Читать «Сталин: операция «Эрмитаж»» онлайн - страница 28

Юрий Жуков

Казалось бы, проблема решается весьма просто. Надо лишь составить списки, согласовать их на дипломатическом уровне и подготовить ценности к отправке. Однако параграф седьмой той же статьи утверждал, что все далеко не так однозначно: «Систематизированные, научно обработанные и представляющие законченное целое коллекции, являющиеся основой сокровищниц мирового культурного значения, не должны подлежать разрушению».

Такая юридическая трактовка запутывала, осложняла вопрос, заставляла уточнять относительно каждой вещи – подлежит она возвращению в Польшу или нет. И тогда группа сотрудников Музейного отдела во главе с И. Грабарем, входившая в музейную подкомиссию Смешанной российско-украинско-польской комиссии, не преминула использовать, по сути, противоречивую формулировку в свою пользу.
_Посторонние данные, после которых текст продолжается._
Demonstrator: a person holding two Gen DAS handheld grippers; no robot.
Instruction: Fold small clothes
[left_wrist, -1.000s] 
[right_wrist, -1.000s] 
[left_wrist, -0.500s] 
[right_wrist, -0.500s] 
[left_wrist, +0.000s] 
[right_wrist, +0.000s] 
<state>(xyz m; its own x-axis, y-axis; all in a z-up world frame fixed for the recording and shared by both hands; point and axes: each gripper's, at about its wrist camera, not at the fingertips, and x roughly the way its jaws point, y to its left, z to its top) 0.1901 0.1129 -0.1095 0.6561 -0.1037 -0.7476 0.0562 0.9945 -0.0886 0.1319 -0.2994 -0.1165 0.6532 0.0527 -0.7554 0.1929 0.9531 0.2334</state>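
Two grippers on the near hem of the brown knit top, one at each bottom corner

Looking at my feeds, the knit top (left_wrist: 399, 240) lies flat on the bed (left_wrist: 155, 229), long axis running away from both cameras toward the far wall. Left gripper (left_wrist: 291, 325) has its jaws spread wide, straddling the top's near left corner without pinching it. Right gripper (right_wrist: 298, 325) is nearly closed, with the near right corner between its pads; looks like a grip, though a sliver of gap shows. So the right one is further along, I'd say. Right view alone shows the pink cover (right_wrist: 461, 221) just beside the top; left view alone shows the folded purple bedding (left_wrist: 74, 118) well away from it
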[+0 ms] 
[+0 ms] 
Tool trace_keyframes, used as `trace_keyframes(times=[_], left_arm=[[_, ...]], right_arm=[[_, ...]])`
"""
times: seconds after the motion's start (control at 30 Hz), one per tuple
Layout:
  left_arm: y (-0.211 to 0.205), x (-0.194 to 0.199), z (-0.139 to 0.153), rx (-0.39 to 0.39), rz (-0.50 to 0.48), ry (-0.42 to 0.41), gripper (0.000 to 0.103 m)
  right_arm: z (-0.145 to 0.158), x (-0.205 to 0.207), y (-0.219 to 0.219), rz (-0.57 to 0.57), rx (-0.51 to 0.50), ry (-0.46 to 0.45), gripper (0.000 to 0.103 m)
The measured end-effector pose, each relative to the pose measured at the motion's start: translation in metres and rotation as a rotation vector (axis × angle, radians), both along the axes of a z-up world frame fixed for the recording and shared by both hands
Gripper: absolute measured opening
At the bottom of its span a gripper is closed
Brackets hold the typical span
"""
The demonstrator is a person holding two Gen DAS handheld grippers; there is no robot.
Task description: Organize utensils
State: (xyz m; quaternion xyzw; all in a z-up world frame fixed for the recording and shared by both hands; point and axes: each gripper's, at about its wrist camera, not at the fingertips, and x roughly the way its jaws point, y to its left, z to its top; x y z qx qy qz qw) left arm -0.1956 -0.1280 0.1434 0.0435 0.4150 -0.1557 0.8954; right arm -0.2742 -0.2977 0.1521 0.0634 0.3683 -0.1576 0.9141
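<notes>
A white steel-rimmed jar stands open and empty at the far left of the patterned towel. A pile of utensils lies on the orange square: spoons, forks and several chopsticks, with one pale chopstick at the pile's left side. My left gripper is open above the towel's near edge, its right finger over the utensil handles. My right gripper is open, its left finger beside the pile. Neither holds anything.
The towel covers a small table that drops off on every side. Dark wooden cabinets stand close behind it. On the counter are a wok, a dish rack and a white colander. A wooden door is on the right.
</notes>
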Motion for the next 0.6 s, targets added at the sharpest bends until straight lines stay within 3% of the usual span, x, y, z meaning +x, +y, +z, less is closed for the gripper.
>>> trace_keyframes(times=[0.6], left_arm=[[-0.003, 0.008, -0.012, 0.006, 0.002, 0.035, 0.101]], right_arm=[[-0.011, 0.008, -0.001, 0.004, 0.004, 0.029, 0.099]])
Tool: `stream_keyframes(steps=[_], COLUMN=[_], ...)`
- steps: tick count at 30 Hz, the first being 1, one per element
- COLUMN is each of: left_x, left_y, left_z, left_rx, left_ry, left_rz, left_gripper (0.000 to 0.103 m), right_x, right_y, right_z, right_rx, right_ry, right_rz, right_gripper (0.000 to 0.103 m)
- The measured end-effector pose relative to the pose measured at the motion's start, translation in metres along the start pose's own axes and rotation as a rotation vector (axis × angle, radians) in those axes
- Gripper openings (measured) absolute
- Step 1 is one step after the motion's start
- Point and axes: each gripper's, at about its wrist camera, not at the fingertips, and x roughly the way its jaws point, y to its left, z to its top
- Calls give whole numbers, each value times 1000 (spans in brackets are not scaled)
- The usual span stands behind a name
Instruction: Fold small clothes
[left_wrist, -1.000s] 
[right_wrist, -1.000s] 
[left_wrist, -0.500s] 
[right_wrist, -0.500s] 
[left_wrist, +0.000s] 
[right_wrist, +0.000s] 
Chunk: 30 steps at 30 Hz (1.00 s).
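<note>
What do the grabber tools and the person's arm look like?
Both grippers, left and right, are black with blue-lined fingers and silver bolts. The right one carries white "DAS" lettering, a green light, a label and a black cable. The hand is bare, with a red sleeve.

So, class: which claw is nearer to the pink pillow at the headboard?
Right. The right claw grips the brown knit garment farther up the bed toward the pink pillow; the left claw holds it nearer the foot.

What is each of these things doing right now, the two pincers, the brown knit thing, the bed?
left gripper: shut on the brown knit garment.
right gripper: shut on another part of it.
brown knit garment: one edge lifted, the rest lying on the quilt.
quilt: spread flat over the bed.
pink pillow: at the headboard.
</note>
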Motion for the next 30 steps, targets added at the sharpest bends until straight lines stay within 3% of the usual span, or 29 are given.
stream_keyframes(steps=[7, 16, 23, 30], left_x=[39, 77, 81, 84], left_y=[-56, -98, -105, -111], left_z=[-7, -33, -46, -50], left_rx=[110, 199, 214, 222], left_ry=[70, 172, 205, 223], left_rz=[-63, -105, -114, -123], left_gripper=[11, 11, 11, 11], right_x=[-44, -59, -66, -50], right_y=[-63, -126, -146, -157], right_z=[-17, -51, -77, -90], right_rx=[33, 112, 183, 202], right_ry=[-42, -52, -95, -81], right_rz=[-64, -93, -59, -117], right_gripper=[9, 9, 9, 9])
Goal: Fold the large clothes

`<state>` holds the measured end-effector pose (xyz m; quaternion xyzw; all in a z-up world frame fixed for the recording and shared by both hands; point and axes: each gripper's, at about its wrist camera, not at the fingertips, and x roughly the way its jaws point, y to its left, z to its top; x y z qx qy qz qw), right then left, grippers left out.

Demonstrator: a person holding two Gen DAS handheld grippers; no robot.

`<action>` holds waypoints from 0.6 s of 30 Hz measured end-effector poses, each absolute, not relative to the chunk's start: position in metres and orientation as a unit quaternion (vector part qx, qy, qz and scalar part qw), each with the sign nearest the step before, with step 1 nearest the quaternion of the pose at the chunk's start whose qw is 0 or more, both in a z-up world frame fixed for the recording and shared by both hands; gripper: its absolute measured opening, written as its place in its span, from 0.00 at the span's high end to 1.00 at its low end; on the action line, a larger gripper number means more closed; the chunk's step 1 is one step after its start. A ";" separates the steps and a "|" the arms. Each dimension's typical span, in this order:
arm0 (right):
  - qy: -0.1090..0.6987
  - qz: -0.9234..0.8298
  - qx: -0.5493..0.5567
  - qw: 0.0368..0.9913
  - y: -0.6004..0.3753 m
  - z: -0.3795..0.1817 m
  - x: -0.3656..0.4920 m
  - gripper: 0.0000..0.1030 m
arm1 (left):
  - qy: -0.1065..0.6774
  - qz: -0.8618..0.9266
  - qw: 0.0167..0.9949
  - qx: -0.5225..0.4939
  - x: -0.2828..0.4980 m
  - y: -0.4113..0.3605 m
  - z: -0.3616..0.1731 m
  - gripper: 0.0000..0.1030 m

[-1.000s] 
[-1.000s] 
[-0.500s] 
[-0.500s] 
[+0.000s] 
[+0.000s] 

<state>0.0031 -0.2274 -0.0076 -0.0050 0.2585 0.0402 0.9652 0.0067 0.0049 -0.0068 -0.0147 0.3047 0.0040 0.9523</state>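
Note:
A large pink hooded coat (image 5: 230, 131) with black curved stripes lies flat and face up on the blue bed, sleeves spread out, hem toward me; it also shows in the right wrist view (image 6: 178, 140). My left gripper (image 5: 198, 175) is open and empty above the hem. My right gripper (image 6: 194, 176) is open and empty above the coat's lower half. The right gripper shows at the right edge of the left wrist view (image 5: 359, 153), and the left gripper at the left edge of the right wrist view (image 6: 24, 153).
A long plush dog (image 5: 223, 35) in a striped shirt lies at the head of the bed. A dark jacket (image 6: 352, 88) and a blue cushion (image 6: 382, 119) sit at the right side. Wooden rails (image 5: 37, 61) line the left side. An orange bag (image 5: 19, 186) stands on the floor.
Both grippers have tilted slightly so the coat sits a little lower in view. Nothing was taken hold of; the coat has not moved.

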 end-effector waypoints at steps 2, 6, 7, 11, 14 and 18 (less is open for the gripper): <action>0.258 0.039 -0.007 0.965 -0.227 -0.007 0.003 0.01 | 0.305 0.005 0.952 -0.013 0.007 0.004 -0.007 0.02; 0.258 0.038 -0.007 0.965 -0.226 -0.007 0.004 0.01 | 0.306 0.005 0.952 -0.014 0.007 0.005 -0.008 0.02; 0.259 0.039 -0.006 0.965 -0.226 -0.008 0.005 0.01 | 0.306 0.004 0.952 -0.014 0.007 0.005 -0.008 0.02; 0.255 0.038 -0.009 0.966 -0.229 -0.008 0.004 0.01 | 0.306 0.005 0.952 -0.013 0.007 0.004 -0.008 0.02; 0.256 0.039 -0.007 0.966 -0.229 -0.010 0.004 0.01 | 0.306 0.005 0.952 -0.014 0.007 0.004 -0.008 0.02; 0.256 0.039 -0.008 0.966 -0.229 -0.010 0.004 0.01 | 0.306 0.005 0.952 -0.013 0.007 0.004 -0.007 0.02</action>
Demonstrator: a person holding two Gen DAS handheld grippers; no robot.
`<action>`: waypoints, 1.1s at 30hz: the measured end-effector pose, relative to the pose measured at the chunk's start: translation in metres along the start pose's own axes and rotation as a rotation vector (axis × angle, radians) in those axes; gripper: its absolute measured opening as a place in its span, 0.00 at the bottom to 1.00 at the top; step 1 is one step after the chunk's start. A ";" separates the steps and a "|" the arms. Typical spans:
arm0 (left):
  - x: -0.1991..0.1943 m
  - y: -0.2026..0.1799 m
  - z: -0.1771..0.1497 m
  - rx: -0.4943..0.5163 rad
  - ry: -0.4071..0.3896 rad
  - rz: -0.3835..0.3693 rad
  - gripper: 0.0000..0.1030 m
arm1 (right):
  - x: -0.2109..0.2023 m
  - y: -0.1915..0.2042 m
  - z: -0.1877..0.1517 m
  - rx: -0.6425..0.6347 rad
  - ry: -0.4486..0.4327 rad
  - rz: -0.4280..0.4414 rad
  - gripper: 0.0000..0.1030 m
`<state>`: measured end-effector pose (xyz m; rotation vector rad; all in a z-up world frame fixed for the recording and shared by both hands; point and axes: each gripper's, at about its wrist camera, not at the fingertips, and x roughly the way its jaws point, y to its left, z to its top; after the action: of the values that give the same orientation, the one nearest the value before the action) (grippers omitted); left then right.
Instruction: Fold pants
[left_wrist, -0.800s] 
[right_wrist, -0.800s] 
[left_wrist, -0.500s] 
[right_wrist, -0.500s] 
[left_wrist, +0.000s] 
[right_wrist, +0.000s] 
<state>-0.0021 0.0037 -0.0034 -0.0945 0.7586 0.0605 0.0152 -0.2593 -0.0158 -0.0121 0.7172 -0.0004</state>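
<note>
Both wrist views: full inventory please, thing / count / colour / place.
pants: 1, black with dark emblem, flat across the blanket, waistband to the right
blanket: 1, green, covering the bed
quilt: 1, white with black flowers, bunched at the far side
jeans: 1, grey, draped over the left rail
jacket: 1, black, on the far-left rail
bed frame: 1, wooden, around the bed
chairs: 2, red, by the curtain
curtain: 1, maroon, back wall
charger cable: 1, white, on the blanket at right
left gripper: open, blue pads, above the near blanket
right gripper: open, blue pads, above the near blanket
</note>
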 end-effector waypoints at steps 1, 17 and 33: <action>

В конце 1921 года (когда, собственно, и началась работа подкомиссии) И. Грабарь и его коллеги решили нарочито воспротивиться требованию польской стороны возвратить 160 гобеленов, когда-то украшавших Вавельский замок. Ученые заявляли, что шпалеры эти давно являются органической частью коллекций нескольких дворцов-музеев и лишь после длительных споров согласились на отправку этого редкого по красоте и единству собрания в Краков.

После столь же нарочито жарких споров уступили двадцать одну картину кисти Бернардо Белотто, прозванного Каналетто, – виды Варшавы, написанные по заказу короля Станислава Августа Понятовского, затем согласились на реэвакуацию нескольких тысяч колоколов, снятых с костелов и увезенных после отступления русской армии в 1915 году в глубь России.

Благодаря такой тактике сотрудники отдела отстояли, оставили за Эрмитажем две картины Рембрандта и Фрагонара, часть военных трофеев, а за музеем Академии художеств – часть так называемого Графического кабинета Станислава Августа.

Работа по разбору польского имущества завершилась в марте 1922 года. И сразу же работникам отдела пришлось окунуться в далекие от академического спокойствия проблемы, по сравнению с которыми не только дела с оптантами, но даже с Внешторгом показались детскими забавами.

Музейный отдел вынужден был принять участие в изъятии церковных ценностей. Это делалось ради помощи голодающим – для пополнения Фонда экспортных ценностей, так как внешторговский источник уже иссяк.

Голод, унесший сотни тысяч жизней, мы привыкли связывать прежде всего с Поволжьем, с засухой, начавшейся в мае 1921 года и уничтожившей посевы. В действительности все обстояло иначе.

Шесть лет мировой и гражданской войны, в течение которых у крестьян постоянно конфисковывались зерно и лошади, привели к самому страшному, что только может быть в сельском хозяйстве: к утрате посевного фонда. Это выяснилось в конце зимы, и уже 2 февраля 1921 года газета «Известия» поместила первый материал под рубрикой «Борьба с голодом», ставшей с того дня на долгие два с половиной года повседневной.

Информация, получаемая Наркомземом, свидетельствовала о подлинной катастрофе, и потому уже 22 февраля Президиум ВЦИК образовал Комиссию для помощи пострадавшему от голода населению Рязанской, Калужской, Орловской, Царицынской губерний. Несколькими днями позже Совет труда и обороны (СТО) – высший экономический орган республики – ассигновал 10 миллионов золотых рублей для закупки продовольствия и предметов первой необходимости за границей. Принимая такие решения, руководство страны надеялось по возможности быстро выправить положение, но вскоре осознало истинный масштаб бедствия, его неизбежные последствия.